==== Supplied information ====

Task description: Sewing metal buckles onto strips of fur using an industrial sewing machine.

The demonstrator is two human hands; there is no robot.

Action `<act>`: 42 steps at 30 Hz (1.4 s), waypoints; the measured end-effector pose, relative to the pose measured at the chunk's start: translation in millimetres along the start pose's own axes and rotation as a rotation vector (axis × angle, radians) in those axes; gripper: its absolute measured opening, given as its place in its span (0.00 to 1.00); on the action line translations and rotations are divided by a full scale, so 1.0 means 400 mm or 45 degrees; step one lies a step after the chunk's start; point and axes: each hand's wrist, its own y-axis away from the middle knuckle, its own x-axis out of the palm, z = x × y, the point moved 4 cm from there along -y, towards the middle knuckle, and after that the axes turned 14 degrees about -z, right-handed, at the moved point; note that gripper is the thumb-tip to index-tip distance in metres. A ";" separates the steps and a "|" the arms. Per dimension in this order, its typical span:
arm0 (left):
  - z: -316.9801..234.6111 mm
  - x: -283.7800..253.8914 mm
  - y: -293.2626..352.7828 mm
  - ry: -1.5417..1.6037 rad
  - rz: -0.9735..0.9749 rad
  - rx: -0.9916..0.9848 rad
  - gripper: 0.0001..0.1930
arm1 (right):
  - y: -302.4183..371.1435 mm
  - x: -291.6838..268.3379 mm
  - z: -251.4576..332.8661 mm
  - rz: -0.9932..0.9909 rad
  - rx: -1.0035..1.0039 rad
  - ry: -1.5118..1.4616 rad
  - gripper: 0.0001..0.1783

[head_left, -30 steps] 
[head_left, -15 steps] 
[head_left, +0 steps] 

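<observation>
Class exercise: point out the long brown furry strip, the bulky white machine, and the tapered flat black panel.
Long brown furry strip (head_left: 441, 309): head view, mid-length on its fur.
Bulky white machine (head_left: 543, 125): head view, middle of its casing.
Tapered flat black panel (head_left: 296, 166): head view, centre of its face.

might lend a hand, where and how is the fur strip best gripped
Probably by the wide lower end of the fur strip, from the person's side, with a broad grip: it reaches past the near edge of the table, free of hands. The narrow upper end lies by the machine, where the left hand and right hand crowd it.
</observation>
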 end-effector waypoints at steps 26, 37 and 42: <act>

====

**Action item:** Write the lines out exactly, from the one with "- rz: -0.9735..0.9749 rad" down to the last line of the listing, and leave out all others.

**Task response:**
  - rz: -0.9735..0.9749 rad
  - rx: -0.9916..0.9848 rad
  - gripper: 0.0001..0.1930
arm1 (right):
  - y: -302.4183..371.1435 mm
  - x: -291.6838..268.3379 mm
  - z: -251.4576..332.8661 mm
  - rz: -0.9932..0.9909 rad
  - rx: -1.0035..1.0039 rad
  - ry: -1.5118..1.4616 rad
  - gripper: 0.0001..0.1783

[head_left, -30 steps] 
[head_left, -15 steps] 
[head_left, +0 steps] 

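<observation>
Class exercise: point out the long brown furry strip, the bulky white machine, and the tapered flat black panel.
Long brown furry strip (head_left: 441, 309): head view, mid-length on its fur.
Bulky white machine (head_left: 543, 125): head view, middle of its casing.
Tapered flat black panel (head_left: 296, 166): head view, centre of its face.

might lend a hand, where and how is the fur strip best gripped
Probably by the wide lower end of the fur strip, from the person's side, with a broad grip: it reaches past the near edge of the table, free of hands. The narrow upper end lies by the machine, where the left hand and right hand crowd it.
</observation>
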 end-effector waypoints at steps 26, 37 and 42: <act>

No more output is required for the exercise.